» **What you should do**:
Copy the listing below letter for letter, passing over each picture.

==============================

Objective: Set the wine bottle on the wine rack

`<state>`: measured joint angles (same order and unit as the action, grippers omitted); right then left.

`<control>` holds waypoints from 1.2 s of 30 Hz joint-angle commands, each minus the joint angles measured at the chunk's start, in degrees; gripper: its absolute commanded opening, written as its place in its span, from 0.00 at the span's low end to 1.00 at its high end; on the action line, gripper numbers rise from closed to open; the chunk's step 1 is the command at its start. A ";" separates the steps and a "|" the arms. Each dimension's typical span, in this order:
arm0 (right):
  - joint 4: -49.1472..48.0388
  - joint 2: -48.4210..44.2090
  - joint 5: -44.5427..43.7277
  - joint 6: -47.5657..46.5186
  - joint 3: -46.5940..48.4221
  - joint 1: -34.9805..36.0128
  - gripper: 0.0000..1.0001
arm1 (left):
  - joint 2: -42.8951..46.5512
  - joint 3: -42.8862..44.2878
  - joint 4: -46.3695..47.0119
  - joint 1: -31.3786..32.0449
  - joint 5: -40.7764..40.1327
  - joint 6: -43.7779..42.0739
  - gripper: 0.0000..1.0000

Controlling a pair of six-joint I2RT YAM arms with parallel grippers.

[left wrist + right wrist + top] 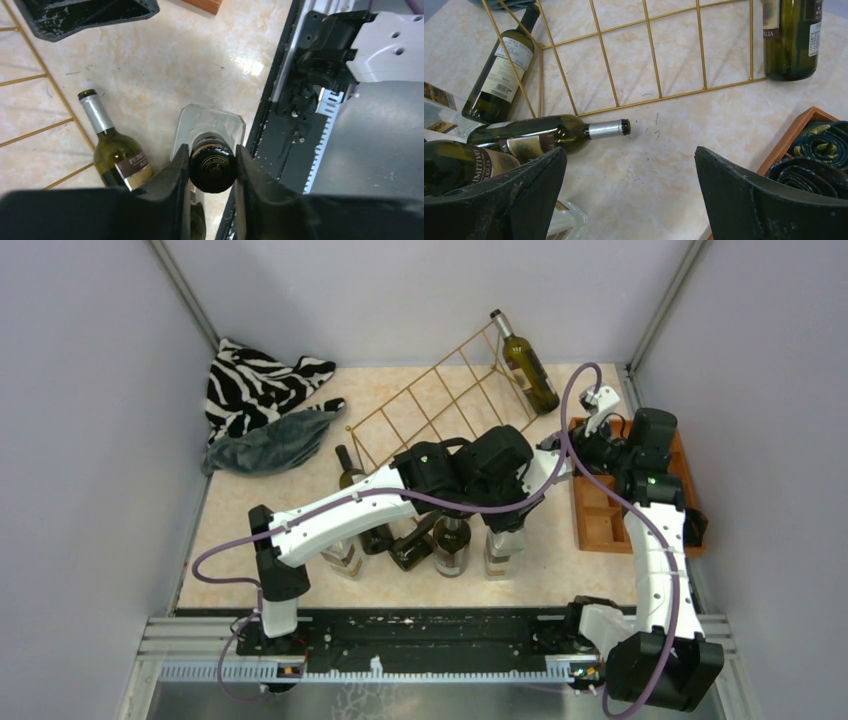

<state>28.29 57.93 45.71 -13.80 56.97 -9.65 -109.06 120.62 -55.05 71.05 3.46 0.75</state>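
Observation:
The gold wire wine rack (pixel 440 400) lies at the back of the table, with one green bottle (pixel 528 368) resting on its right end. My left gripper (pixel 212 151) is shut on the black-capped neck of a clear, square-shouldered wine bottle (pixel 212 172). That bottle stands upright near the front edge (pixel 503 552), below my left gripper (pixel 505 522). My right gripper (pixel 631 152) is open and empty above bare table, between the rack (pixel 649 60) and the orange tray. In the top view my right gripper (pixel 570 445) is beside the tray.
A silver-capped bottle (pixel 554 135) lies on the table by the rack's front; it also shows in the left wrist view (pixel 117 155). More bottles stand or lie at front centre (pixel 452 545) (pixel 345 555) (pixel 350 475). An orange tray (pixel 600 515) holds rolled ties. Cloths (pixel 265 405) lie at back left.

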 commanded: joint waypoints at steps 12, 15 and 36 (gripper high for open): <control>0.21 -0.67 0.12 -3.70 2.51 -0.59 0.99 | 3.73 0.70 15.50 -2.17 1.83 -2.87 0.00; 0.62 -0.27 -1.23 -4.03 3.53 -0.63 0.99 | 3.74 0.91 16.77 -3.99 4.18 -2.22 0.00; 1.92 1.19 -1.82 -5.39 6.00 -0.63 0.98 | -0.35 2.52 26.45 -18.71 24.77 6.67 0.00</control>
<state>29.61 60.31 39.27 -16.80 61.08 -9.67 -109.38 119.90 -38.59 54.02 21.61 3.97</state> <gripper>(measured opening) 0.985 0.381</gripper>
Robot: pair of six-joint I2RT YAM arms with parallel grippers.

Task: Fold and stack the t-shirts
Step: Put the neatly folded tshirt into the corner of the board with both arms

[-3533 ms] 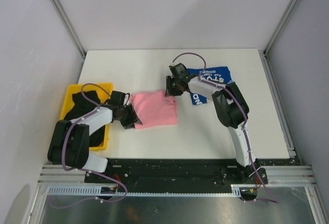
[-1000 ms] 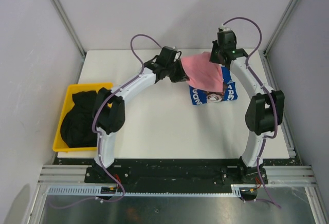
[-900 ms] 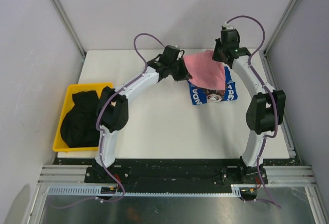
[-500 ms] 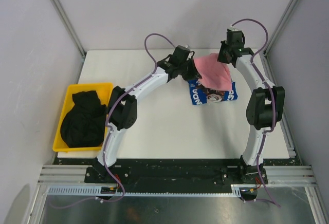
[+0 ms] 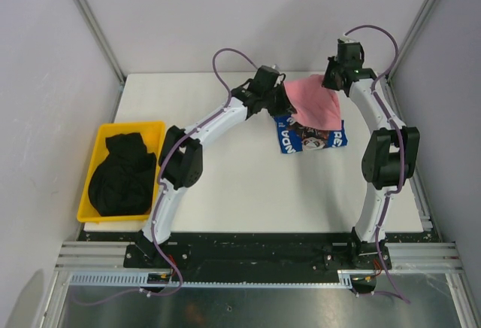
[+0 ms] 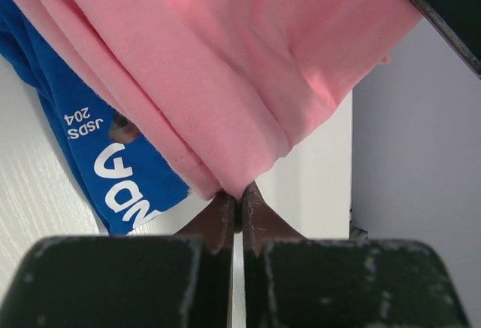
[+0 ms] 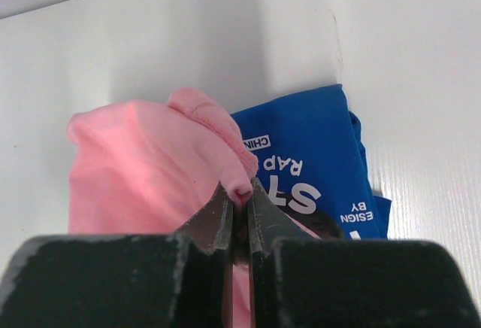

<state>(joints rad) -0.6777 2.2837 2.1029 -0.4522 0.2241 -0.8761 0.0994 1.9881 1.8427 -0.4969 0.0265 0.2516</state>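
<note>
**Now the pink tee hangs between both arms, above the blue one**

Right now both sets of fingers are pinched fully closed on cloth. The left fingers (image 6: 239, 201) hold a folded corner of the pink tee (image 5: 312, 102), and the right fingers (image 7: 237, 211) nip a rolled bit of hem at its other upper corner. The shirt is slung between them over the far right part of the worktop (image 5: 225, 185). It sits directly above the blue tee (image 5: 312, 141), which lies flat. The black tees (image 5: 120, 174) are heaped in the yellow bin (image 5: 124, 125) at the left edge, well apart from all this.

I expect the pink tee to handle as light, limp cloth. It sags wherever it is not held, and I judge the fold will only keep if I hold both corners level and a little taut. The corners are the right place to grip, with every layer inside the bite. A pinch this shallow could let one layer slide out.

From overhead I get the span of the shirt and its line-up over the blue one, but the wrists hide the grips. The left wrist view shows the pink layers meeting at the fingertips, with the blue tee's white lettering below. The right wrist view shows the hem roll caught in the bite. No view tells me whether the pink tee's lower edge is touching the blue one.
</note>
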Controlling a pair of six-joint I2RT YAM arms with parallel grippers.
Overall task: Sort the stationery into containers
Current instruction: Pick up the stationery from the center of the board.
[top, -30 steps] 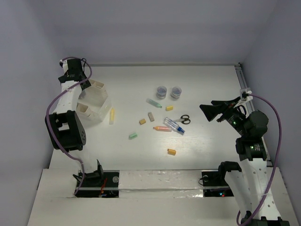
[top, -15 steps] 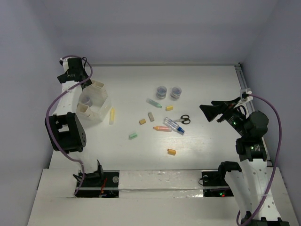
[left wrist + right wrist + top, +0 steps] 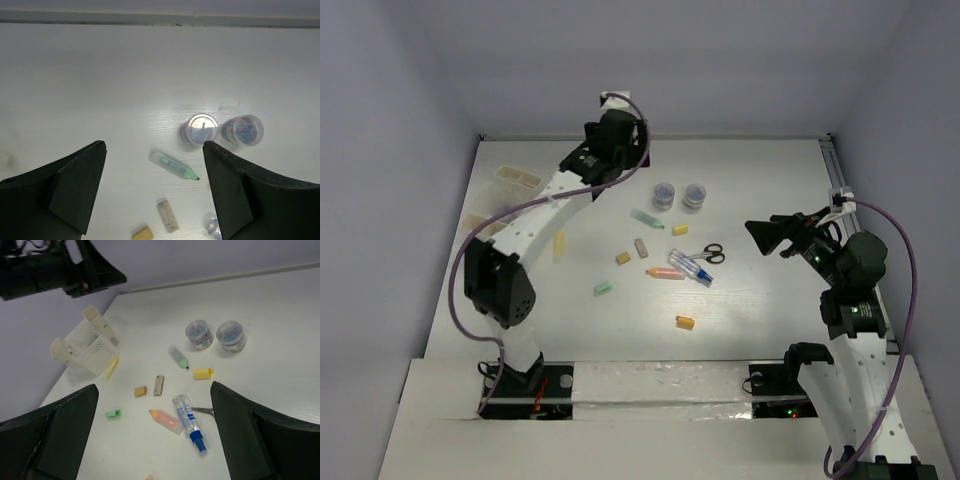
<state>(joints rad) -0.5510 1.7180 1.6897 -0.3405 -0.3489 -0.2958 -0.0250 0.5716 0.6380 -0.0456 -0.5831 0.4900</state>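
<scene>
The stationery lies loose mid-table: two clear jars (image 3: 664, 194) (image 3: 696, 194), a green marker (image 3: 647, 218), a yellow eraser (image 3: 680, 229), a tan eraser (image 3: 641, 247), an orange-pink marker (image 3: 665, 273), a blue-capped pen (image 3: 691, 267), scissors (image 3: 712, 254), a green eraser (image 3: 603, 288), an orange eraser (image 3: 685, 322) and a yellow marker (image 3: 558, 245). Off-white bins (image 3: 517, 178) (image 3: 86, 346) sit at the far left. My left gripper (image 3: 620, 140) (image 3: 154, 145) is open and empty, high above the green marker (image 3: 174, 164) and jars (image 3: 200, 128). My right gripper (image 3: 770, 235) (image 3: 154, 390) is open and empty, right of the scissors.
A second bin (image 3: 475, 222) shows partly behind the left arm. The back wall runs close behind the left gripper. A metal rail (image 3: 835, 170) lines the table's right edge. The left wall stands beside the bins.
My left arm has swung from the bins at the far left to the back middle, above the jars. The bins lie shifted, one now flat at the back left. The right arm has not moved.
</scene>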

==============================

» **Result of this exercise**:
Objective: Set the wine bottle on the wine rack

`<state>`: measured joint angles (same order and unit as the action, grippers omitted); right then left.

`<control>` holds waypoints from 1.2 s of 30 Hz joint-angle commands, each minus the joint angles measured at the chunk's start, in degrees; gripper: its absolute commanded opening, written as its place in its span, from 0.00 at the span's low end to 1.00 at its high end; on the action line, gripper numbers rise from closed to open; the chunk's step 1 is the command at its start. A ";" separates the steps and a "|" the arms. Each dimension's typical span, in this order:
arm0 (right):
  - joint 4: -49.1472..48.0388
  - joint 2: -48.4210..44.2090
  - joint 5: -44.5427..43.7277
  - joint 6: -47.5657..46.5186
  - joint 3: -46.5940..48.4221
  - joint 1: -34.9805..36.0128
  - gripper: 0.0000..1.0001
arm1 (left):
  - joint 2: -42.8951..46.5512
  - joint 3: -42.8862..44.2878
  - joint 4: -46.3695..47.0119
  - joint 1: -31.3786..32.0449
  - joint 5: -40.7764..40.1327
  - joint 6: -43.7779..42.0739
  - gripper: 0.0000..1.0000

Controlling a pair of six-joint I2RT YAM arms with parallel grippers.

[left wrist + right wrist + top] 

<state>28.29 57.93 45.71 -13.80 56.97 -9.65 -109.06 120.62 -55.05 71.05 3.46 0.75</state>
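Observation:
The gold wire wine rack (pixel 440 400) lies at the back of the table, with one green bottle (pixel 528 368) resting on its right end. My left gripper (pixel 212 151) is shut on the black-capped neck of a clear, square-shouldered wine bottle (pixel 212 172). That bottle stands upright near the front edge (pixel 503 552), below my left gripper (pixel 505 522). My right gripper (pixel 631 152) is open and empty above bare table, between the rack (pixel 649 60) and the orange tray. In the top view my right gripper (pixel 570 445) is beside the tray.
A silver-capped bottle (pixel 554 135) lies on the table by the rack's front; it also shows in the left wrist view (pixel 117 155). More bottles stand or lie at front centre (pixel 452 545) (pixel 345 555) (pixel 350 475). An orange tray (pixel 600 515) holds rolled ties. Cloths (pixel 265 405) lie at back left.
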
 commanded: joint waypoints at steps 12, 15 and 36 (gripper high for open): <control>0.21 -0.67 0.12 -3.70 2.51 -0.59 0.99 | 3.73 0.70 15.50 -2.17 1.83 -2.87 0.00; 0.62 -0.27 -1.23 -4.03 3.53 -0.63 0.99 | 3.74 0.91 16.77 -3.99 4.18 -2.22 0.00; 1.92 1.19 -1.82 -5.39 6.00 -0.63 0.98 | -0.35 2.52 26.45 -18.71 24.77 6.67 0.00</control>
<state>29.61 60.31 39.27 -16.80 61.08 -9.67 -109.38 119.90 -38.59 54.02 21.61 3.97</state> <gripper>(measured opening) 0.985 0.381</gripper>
Robot: pair of six-joint I2RT YAM arms with parallel grippers.

Task: Fold and stack the t-shirts
Step: Put the neatly folded tshirt into the corner of the board with both arms

[-3533 ms] 
[-1000 ms] 
[-900 ms] 
[-500 ms] 
[+0 ms] 
[+0 ms] 
[+0 ms] 

<state>(joints rad) -0.6777 2.2837 2.1029 -0.4522 0.2241 -0.8761 0.0994 1.9881 1.8427 -0.4969 0.0265 0.2516</state>
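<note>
**Now the pink tee hangs between both arms, above the blue one**

Right now both sets of fingers are pinched fully closed on cloth. The left fingers (image 6: 239, 201) hold a folded corner of the pink tee (image 5: 312, 102), and the right fingers (image 7: 237, 211) nip a rolled bit of hem at its other upper corner. The shirt is slung between them over the far right part of the worktop (image 5: 225, 185). It sits directly above the blue tee (image 5: 312, 141), which lies flat. The black tees (image 5: 120, 174) are heaped in the yellow bin (image 5: 124, 125) at the left edge, well apart from all this.

I expect the pink tee to handle as light, limp cloth. It sags wherever it is not held, and I judge the fold will only keep if I hold both corners level and a little taut. The corners are the right place to grip, with every layer inside the bite. A pinch this shallow could let one layer slide out.

From overhead I get the span of the shirt and its line-up over the blue one, but the wrists hide the grips. The left wrist view shows the pink layers meeting at the fingertips, with the blue tee's white lettering below. The right wrist view shows the hem roll caught in the bite. No view tells me whether the pink tee's lower edge is touching the blue one.
</note>
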Controlling a pair of six-joint I2RT YAM arms with parallel grippers.
Overall task: Sort the stationery into containers
Current instruction: Pick up the stationery from the center of the board.
[top, -30 steps] 
[top, -15 steps] 
[left wrist + right wrist + top, +0 steps] 
<state>(joints rad) -0.5510 1.7180 1.6897 -0.3405 -0.3489 -0.2958 -0.0250 0.5716 0.6380 -0.0456 -0.5831 0.4900</state>
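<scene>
The stationery lies loose mid-table: two clear jars (image 3: 664, 194) (image 3: 696, 194), a green marker (image 3: 647, 218), a yellow eraser (image 3: 680, 229), a tan eraser (image 3: 641, 247), an orange-pink marker (image 3: 665, 273), a blue-capped pen (image 3: 691, 267), scissors (image 3: 712, 254), a green eraser (image 3: 603, 288), an orange eraser (image 3: 685, 322) and a yellow marker (image 3: 558, 245). Off-white bins (image 3: 517, 178) (image 3: 86, 346) sit at the far left. My left gripper (image 3: 620, 140) (image 3: 154, 145) is open and empty, high above the green marker (image 3: 174, 164) and jars (image 3: 200, 128). My right gripper (image 3: 770, 235) (image 3: 154, 390) is open and empty, right of the scissors.
A second bin (image 3: 475, 222) shows partly behind the left arm. The back wall runs close behind the left gripper. A metal rail (image 3: 835, 170) lines the table's right edge. The left wall stands beside the bins.
My left arm has swung from the bins at the far left to the back middle, above the jars. The bins lie shifted, one now flat at the back left. The right arm has not moved.
</scene>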

No other output is needed; the exercise is complete.